The debate about campus free speech, safe spaces, trigger warnings, and related topics in schools and universities is very old. Indeed, modern campus activism traces to the Free Speech Movement at UC Berkeley, where the student body fought against an administration that wanted complete control of conduct.
Though safe spaces have been placed in direct opposition to campus free speech in many discussions, I will point out that the University of Chicago’s stance against safe spaces is the same sort of administration power play that free speech coalitions have fought against. Issues differ, but it is all rooted in the same power dynamic
Well, the University of Chicago has always embodied the Slowpoke meme. Always relishing its anachronisms. Thus, it’s not surprising that they take fairly regressive stances on campus issues. Students and former students like Cameron Okeke have criticized the university’s stance, saying it has no appreciation of how safe spaces can improve campus function and dialogue, not hinder it. They’re right.
Within education there is a bizarre, unresolved contradiction. Schools, especially universities, are supposed to be about open exchange and freedom. Yet these institutions often serve to bolster white supremacy and obscure historical injustice. Whatever your age, if you were born and raised in the United States, what was the first thing you ever learned about the indigenous people of the Americas? Probably the first Thanksgiving, which occurred over a century after contact. We are told there was harmony, while the systematic extinction of the original inhabitants starting with Columbus is taught much later. Humans tend to believe the first thing they are told about a subject, even if it is later proven to be false (in psychology this is called anchoring). Thus many people think Thanksgiving, not the forced mining or Trail of Tears. If you grew up in California, you spent a whole half-year talking about the mission system. I’ll bet subjugation of natives to serve as labor was probably glossed over. Same with focusing on the Founding Fathers crafting a republican form of government, rather than how it excluded anyone who wasn’t white and wealthy.
So if primary and secondary education fail us, universities have to serve as the counterpoint. But eliminating safe spaces doesn’t make the discussion better, it makes it worse. In most elite schools, black and Latino/a students are under-represented.
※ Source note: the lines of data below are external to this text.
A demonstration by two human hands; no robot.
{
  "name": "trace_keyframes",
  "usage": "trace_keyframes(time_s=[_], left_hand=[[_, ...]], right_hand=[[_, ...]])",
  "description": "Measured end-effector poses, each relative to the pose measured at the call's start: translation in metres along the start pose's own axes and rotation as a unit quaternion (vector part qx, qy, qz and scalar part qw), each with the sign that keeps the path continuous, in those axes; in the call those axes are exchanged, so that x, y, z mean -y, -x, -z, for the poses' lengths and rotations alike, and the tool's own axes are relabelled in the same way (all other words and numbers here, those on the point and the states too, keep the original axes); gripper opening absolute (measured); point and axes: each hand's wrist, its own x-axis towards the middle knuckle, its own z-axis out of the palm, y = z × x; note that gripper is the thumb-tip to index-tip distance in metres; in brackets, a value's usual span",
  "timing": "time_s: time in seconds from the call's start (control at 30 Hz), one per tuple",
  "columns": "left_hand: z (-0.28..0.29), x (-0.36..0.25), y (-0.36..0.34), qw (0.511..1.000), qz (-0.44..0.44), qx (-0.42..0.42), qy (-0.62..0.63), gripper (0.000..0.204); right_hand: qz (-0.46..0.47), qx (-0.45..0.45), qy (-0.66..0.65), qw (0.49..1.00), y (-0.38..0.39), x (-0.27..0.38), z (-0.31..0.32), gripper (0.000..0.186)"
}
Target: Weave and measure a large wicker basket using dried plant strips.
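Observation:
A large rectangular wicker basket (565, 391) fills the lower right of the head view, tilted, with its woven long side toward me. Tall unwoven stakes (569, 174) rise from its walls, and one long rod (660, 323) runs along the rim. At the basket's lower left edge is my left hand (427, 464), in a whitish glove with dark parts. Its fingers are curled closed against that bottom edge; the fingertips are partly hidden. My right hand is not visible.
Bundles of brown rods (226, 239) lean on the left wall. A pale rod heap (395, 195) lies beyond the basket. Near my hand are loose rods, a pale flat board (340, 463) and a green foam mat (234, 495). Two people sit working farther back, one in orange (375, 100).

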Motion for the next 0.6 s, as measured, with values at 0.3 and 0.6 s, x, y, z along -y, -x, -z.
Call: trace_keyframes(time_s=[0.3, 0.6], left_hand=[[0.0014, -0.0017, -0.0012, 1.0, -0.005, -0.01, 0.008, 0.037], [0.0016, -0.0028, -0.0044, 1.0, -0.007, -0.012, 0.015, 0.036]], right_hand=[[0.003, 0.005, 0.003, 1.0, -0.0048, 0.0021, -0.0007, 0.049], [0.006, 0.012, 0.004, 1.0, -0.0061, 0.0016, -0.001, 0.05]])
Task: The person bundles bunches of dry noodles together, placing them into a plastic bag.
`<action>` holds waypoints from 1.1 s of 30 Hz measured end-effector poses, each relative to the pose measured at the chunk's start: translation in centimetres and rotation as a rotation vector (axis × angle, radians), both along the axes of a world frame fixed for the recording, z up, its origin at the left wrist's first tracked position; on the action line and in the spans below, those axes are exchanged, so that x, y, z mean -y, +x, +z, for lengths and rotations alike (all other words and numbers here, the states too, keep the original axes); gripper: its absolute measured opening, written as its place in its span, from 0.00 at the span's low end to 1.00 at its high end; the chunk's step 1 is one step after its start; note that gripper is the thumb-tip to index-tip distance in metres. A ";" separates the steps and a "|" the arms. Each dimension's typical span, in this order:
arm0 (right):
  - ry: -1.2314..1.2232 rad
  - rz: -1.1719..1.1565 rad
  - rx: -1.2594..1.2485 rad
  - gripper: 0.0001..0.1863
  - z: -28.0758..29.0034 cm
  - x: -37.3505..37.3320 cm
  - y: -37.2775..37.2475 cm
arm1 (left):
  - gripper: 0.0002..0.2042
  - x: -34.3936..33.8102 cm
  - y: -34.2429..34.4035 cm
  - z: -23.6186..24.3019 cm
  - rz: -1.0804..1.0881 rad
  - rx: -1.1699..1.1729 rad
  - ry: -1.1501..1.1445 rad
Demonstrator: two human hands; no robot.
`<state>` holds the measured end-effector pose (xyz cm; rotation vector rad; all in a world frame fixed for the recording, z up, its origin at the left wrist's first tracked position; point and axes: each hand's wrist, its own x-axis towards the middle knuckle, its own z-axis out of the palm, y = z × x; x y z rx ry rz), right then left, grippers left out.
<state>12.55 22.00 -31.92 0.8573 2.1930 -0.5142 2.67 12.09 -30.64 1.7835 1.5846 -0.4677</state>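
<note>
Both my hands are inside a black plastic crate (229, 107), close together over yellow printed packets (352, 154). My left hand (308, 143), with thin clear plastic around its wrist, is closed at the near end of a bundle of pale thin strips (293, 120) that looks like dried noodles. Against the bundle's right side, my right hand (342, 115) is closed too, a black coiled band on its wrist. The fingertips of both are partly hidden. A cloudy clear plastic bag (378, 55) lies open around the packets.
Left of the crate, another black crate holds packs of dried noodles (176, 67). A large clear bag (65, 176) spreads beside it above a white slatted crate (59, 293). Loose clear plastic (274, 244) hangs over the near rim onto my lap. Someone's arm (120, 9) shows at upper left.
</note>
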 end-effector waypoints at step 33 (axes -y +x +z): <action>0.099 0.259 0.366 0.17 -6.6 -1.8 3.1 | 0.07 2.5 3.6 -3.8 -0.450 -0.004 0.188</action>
The strain of often being the only black or brown student in a class, or on the floor of a dorm, is huge. Universities that historically had no people of color (or women, for that matter) are not welcoming, especially if no effort is made to change. Safe spaces, trigger warning, etc. are an effort. U of Chicago is nailing its feet to a place between the beginning of the civil rights movement, and now. It can only fall further behind.
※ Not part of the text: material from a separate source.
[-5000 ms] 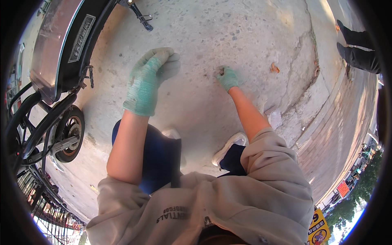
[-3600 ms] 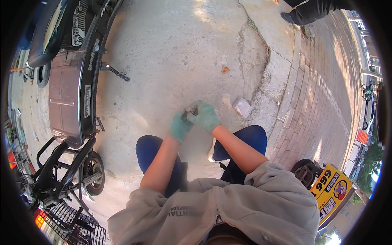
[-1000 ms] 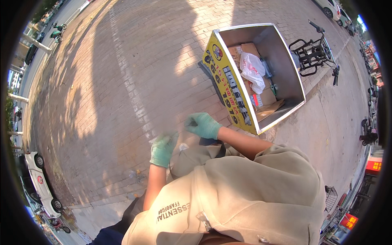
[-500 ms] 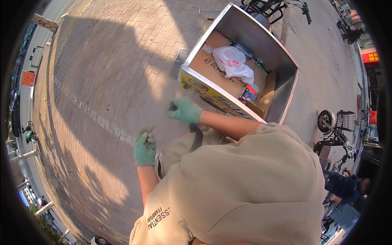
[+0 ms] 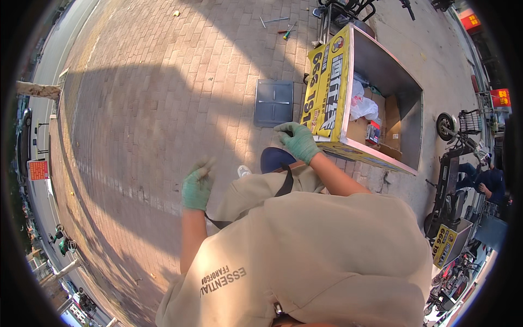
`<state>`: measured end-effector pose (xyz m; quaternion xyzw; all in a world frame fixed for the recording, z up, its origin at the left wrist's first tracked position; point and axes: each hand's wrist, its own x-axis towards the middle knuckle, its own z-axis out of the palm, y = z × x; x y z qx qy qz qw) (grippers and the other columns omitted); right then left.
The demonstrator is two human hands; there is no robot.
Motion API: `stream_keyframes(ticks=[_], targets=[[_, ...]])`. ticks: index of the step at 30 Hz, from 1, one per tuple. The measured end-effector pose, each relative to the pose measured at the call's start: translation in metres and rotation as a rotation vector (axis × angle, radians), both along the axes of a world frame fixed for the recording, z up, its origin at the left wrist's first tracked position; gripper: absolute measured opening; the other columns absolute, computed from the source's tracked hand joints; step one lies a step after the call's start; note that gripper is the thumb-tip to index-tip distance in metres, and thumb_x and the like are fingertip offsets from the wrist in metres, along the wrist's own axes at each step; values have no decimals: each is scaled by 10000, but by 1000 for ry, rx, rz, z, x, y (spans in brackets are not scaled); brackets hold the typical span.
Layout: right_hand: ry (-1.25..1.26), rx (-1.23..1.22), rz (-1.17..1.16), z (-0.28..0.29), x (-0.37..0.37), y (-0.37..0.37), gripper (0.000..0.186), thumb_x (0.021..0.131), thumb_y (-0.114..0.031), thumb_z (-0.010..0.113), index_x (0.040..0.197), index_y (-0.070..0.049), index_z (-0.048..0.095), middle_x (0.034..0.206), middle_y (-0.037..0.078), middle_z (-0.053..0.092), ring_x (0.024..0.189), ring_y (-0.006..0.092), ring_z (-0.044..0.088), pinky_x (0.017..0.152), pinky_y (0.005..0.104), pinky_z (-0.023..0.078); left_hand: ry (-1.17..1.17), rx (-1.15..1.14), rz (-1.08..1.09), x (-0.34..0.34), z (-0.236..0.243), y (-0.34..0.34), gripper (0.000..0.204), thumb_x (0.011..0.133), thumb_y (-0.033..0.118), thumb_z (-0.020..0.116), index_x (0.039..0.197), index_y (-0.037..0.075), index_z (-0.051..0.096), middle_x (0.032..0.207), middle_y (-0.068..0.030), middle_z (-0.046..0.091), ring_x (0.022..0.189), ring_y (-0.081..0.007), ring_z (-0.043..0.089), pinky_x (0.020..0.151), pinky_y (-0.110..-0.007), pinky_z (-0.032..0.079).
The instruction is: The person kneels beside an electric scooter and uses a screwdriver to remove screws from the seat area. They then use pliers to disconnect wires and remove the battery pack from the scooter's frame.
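The right hand (image 5: 297,140), in a green glove, is out in front at the near yellow wall of the open metal cargo box (image 5: 381,71), its fingers (image 5: 287,128) curled narrow as if pinched on something small; whether anything actually sits between them I cannot tell, the glove hides it. The hand hangs just short of the box's lower corner, not touching the yellow panel (image 5: 327,87) as far as the view shows. Inside the box lie a white plastic bag (image 5: 362,106), brown cardboard (image 5: 389,117) and a small red-and-dark item (image 5: 373,132), all loose on the floor of the box, which looks like a place where odd bits are dropped for carrying. The left hand (image 5: 196,188), also gloved green, is raised on the other side over the brick pavement (image 5: 163,98), fingers (image 5: 202,166) loosely spread and pointing up, holding nothing that I can see. So the box is right beside the right fingers and well apart from the left ones. A flat grey metal plate (image 5: 273,102) lies on the bricks just ahead of the right hand, and beyond it a few hand tools (image 5: 283,30) are scattered near the wheels of the cart. A parked scooter (image 5: 455,136) stands off to the right.
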<state>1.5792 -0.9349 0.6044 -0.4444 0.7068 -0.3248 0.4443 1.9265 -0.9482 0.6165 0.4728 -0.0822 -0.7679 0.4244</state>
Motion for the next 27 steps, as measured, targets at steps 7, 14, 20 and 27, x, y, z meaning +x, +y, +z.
stream_keyframes(ticks=[7, 14, 20, 27], targets=[[-84, 6, -253, -22, 30, -79, 168, 860, -106, 719, 1005, -23, 738, 862, 71, 727, 721, 127, 666, 706, 273, 551, -12, -15, -194, 22, -1, -178, 432, 844, -136, 449, 1254, -69, 569, 1288, -253, 597, 1005, -301, 663, 821, -315, 612], [-79, 10, -153, -29, 51, -283, 175, 843, -183, 777, 928, -39, 728, 844, 68, 723, 751, 132, 666, 728, 292, 547, -18, 65, -186, 16, -19, -344, 368, 886, -57, 524, 1251, -43, 566, 1245, -224, 618, 943, -242, 667, 725, -275, 583], [-90, -90, -60, 19, 51, -441, 195, 882, -192, 722, 1015, -50, 723, 977, 102, 733, 874, 176, 697, 817, 308, 551, -62, 65, -233, 13, -15, -487, 286, 962, 13, 560, 1244, -30, 576, 1202, -237, 637, 795, -175, 650, 602, -231, 559], [59, -69, -405, -19, -6, -534, 202, 877, -129, 692, 1062, -59, 735, 981, 125, 726, 871, 204, 704, 812, 307, 553, -171, 51, -583, -71, -40, -681, 301, 925, -7, 590, 1226, -22, 597, 1115, -176, 688, 793, -143, 633, 614, -214, 528]])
Cal State Los Angeles has recently gotten attention for offering campus housing that is designed for students interested in black culture and issues. This has been called segregation (it’s not), but this all seems to be about comfort. Namely, sacrificing the comfort and safety of students of color in favor of the comfort of white people, who would rather not be reminded of how the university works for them but not for others. That lofty concepts like academic freedom are being dragged down is distressing, as it’s just a fig leaf. Administration wants control, nothing more and nothing less.